Cardiol Therapeutics Inc. (NASDAQ: CRDL) (TSX: CRDL) has announced positive clinical results from its Phase II open-label MAvERIC-Pilot study, evaluating CardiolRx™ in patients with symptomatic recurrent pericarditis. The study's findings, presented at the American Heart Association Scientific Sessions 2024, reveal that the improvements in pericarditis pain and inflammation, initially reported at the 8-week primary endpoint, were maintained throughout the 26-week extension period.

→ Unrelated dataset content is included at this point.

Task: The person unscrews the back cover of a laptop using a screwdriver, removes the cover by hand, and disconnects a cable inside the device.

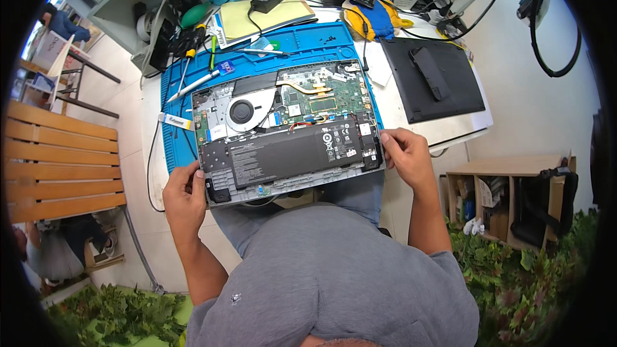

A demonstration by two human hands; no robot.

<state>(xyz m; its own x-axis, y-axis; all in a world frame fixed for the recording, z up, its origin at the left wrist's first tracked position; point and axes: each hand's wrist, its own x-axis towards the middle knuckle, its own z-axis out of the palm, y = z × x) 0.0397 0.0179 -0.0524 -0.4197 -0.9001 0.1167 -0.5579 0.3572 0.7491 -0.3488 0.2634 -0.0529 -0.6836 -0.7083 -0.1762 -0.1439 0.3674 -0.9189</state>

Sustained Relief and Reduced Episodes
The MAvERIC-Pilot study enrolled 27 participants with an average age of 53 years, 67% of whom were female. The participants had an average disease duration of 2.7 years and experienced 5.8 pericarditis episodes per year before entering the trial. Baseline pericarditis pain score averaged 5.8 out of 10, and the C-reactive protein (CRP) level averaged 2.0 mg/dL. The study consisted of an 8-week treatment period followed by an 18-week extension period. During the initial 10 days, CardiolRx™ was added to baseline medications and up-titrated to 10 mg/kg twice daily, or the maximum tolerated dose. Patients were then weaned off baseline medications during the extension period to assess pericarditis recurrence while on CardiolRx™ monotherapy.
Key Findings
- The primary endpoint showed a mean reduction of 3.7 in patient-reported pericardial pain on an 11-point numerical rating scale, decreasing from 5.8 at baseline to 2.1 at week 8.
- The median time to resolution or near resolution of pain (score ≤ 2) was rapid, observed just 5 days after initiating CardiolRx™ treatment.

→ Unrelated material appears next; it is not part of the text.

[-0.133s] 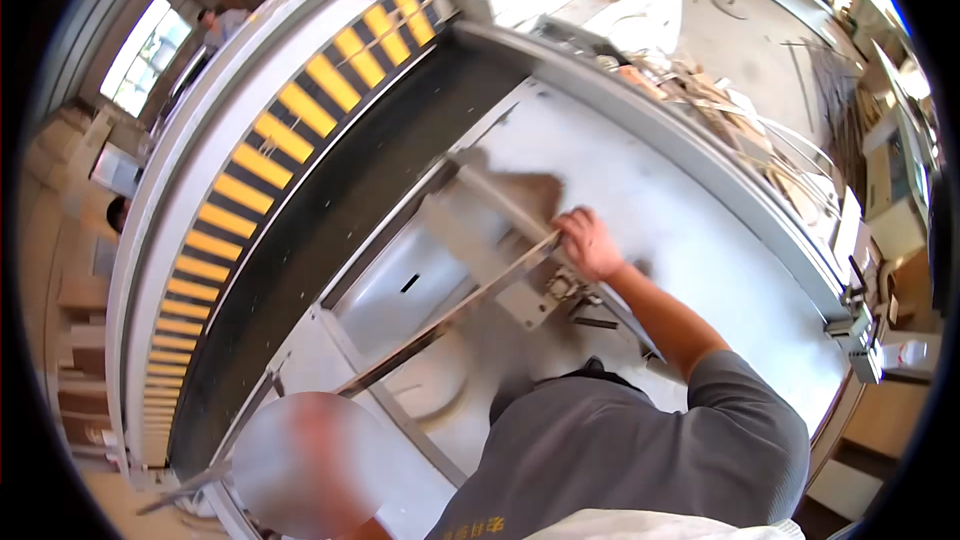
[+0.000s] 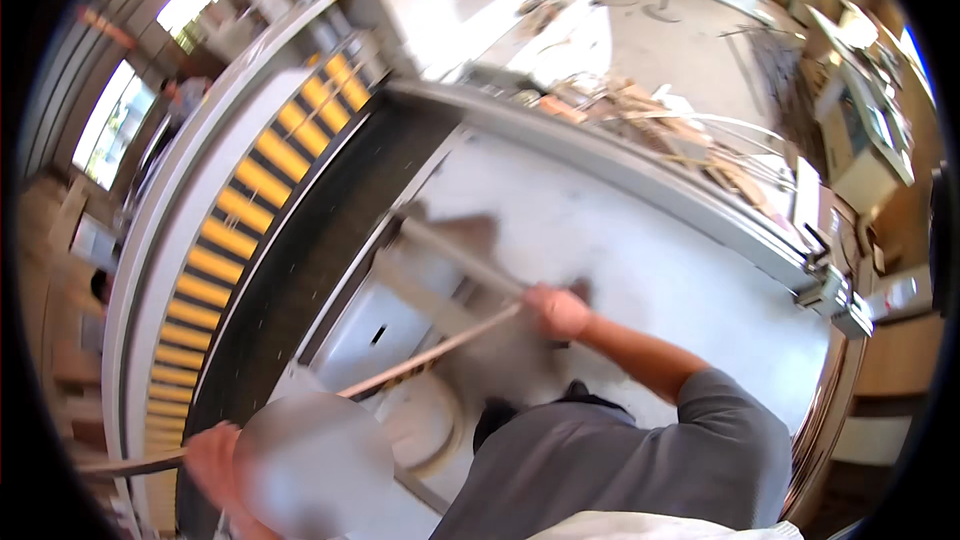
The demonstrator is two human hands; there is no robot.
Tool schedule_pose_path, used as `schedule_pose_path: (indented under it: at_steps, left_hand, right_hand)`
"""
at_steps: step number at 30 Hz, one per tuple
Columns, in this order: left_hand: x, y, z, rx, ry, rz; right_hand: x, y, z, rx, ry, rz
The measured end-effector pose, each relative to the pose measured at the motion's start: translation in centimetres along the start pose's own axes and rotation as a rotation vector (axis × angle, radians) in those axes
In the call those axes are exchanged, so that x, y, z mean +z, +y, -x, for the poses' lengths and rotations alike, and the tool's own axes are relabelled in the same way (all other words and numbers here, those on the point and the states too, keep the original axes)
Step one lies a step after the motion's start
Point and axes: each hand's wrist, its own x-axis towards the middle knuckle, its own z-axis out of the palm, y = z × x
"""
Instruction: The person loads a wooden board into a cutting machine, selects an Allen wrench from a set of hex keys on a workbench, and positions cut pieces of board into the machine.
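Note:
A long thin tan strip with a dark edge (image 2: pixel 430 352) spans the space before me, slanting from lower left to upper right. My right hand (image 2: pixel 560 312) is closed round its far end, over the opening beside a pale metal tabletop (image 2: pixel 640 230). Near the strip's other end, my left hand (image 2: pixel 212 455) grips it, and a short tail sticks out to the left past the hand. A blurred round patch hides part of the left hand and forearm and the strip's middle. Below the strip lies a pale rounded shape (image 2: pixel 420 420).
On the left curves a machine guard with yellow and black stripes (image 2: pixel 215 265), beside a dark bed (image 2: pixel 330 210). A grey metal rail (image 2: pixel 600 155) borders the tabletop. Scrap wood (image 2: pixel 690 130) is heaped behind it. Another person (image 2: pixel 185 95) stands beyond the machine.
My view has shifted. My left hand has come out of the blurred patch toward the left, along with the strip. My right hand has drawn nearer to me, still on the strip's end.

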Motion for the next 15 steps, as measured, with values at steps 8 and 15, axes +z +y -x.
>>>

- Pain reduction was maintained throughout the trial, with a mean reduction of 4.3, from 5.8 at baseline to 1.5 at week 26.
- At week 8, 93% of patients reported a pain score reduction.
- CRP normalized (≤0.5 mg/dL) at week 8 in 80% of patients with a baseline CRP ≥1 mg/dL, with a substantial mean reduction of 5.4 mg/dL (5.7mg/dL to 0.3 mg/dL).
- CRP levels for the entire group of patients were reduced from 2.0 mg/dL at baseline to 0.74 and 0.55 at weeks 8 and 26, respectively, with a median time to CRP normalization of 21 days.
- Freedom from recurrence was maintained in 71% of patients during the extension period when CardiolRx™ was continued and patients were weaned off baseline medications. For those experiencing a recurrence, the median time to an episode was 7.7 weeks during the extension period.
- The number of pericarditis episodes per year was markedly reduced from 5.8 prior to the study to 0.9 during the study.
- CardiolRx™ was safe and well-tolerated, with 89% of patients progressing to the extension period and overall study drug compliance reported at 95%.
Expert Commentary
Dr. S. Allen Luis, Co-Director of the Pericardial Diseases Clinic at the Mayo Clinic, emphasized the clinical relevance of the findings, noting the rapid reductions in both pericarditis pain and C-reactive protein levels. He also highlighted the substantial reduction in pericarditis episodes per year and the favorable safety profile of CardiolRx™ in this patient population.
Implications for Future Trials
These results support the initiation of a Phase III trial (MAVERIC-3), designed to assess CardiolRx™ for the treatment of pericarditis patients to prevent recurrence. The MAVERIC-3 trial is expected to run in parallel with the recently announced MAVERIC-2 Phase II/III trial designed to evaluate the impact of CardiolRx™ in recurrent pericarditis patients following cessation of interleukin-1 blocker therapy. David Elsley, President and CEO of Cardiol Therapeutics, stated that these results further support advancing the late-stage MAVERIC clinical development program, offering the potential for a more accessible and non-immunosuppressive therapeutic option for pericarditis patients.